• **PROBLEM DESCRIPTION**
Write out exactly the lines of the entries below from the one holding "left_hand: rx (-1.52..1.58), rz" to the one holding "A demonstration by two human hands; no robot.", inclusive, and leave out all other lines.

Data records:
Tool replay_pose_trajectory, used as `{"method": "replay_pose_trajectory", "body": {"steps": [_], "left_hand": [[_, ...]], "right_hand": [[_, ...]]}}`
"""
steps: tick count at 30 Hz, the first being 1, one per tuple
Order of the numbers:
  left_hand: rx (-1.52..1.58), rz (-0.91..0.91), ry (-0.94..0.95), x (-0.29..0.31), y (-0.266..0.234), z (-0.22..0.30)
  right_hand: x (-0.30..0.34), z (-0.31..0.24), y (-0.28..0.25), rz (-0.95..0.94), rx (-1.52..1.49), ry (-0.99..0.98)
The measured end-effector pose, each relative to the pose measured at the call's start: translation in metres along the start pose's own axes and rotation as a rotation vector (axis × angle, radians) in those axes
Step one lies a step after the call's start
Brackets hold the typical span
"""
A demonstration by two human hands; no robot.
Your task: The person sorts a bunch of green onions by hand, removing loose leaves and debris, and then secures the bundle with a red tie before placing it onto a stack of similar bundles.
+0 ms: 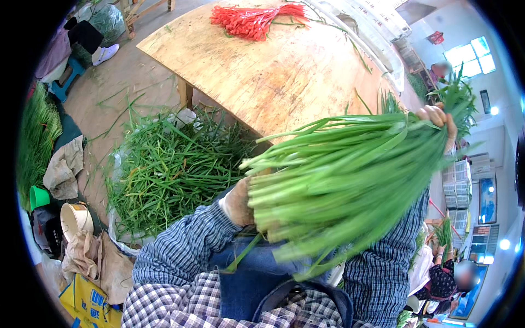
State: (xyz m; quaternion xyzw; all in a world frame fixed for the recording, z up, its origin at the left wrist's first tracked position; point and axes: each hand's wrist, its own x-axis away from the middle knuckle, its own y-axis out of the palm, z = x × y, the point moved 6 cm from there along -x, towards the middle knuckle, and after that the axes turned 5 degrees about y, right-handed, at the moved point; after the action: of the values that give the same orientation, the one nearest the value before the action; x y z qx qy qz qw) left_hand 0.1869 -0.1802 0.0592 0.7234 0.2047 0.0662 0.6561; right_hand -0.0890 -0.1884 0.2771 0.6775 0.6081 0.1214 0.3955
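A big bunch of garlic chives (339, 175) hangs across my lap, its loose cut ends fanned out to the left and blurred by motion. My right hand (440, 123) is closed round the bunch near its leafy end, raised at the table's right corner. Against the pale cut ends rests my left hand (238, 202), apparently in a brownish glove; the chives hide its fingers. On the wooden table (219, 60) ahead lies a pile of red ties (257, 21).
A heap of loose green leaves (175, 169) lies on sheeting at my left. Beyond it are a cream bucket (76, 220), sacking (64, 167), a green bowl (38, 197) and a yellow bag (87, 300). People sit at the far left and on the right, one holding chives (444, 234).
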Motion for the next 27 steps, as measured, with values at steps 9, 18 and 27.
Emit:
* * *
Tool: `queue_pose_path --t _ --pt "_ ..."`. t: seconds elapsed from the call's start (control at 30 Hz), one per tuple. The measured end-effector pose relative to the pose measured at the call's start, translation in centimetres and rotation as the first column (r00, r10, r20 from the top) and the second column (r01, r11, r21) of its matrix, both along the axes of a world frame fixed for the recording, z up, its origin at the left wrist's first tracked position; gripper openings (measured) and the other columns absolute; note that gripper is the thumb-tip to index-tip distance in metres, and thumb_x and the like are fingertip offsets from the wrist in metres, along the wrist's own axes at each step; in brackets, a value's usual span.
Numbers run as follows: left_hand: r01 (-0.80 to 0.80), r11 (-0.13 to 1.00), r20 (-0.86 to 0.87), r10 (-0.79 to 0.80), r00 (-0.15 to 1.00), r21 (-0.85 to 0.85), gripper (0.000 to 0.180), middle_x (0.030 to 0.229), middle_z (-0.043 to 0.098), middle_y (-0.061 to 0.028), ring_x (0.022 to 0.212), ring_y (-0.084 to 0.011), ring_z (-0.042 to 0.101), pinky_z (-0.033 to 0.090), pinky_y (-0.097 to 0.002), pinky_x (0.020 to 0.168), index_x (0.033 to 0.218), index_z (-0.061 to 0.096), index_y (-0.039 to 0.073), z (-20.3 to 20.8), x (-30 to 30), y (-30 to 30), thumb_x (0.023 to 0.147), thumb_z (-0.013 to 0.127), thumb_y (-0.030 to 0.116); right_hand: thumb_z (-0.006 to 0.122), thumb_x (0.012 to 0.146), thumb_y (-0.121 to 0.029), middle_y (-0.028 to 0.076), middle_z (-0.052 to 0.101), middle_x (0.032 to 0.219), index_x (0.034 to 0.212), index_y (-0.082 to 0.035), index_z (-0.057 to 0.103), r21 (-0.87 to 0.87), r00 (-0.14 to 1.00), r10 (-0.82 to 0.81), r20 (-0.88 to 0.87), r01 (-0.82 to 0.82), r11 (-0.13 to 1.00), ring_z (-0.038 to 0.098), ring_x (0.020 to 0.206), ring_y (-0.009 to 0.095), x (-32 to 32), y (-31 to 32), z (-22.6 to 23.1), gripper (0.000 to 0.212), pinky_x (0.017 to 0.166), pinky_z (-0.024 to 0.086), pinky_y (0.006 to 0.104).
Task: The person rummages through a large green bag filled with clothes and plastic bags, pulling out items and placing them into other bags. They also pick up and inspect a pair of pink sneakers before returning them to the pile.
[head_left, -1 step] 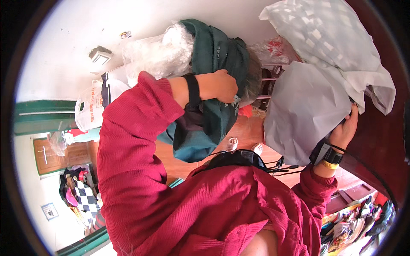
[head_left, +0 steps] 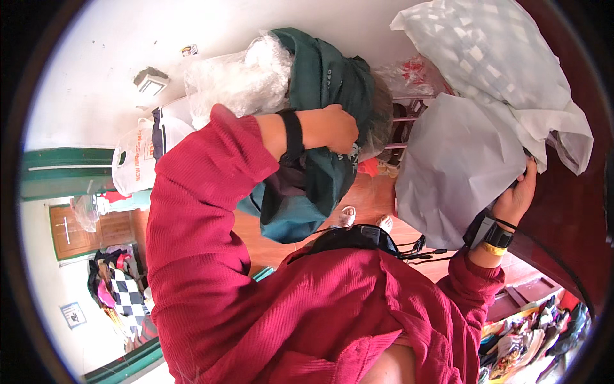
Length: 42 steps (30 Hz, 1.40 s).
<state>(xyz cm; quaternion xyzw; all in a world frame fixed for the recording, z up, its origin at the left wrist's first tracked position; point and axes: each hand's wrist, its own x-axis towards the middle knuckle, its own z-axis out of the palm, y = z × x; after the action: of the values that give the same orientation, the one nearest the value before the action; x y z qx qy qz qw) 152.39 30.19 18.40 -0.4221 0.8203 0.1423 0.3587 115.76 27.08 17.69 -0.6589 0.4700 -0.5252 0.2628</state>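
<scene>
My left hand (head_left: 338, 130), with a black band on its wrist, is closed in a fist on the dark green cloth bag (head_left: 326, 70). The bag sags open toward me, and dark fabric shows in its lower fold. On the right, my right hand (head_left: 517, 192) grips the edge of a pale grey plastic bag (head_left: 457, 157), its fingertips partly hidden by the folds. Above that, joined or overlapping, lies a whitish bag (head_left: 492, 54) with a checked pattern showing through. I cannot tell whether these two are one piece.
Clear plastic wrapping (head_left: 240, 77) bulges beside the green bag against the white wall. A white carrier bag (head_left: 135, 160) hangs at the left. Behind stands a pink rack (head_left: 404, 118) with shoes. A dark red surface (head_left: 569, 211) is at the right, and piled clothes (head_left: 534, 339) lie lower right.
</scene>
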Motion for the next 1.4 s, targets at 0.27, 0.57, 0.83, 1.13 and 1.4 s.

• **THE ANSWER**
  left_hand: rx (-1.52..1.58), rz (-0.91..0.91), ry (-0.94..0.95), x (-0.29..0.31), y (-0.266..0.234), z (-0.22..0.30)
  right_hand: x (-0.30..0.34), z (-0.31..0.24), y (-0.28..0.25), rz (-0.95..0.94), rx (-1.52..1.49), ry (-0.99..0.98)
The measured end-effector pose, each relative to the pose measured at the call's start: translation in metres along the start pose's own axes and rotation as a rotation vector (axis × angle, radians) in those axes
Step one lies a step after the call's start
Brackets hold the typical span
"""
A demonstration by two human hands; no robot.

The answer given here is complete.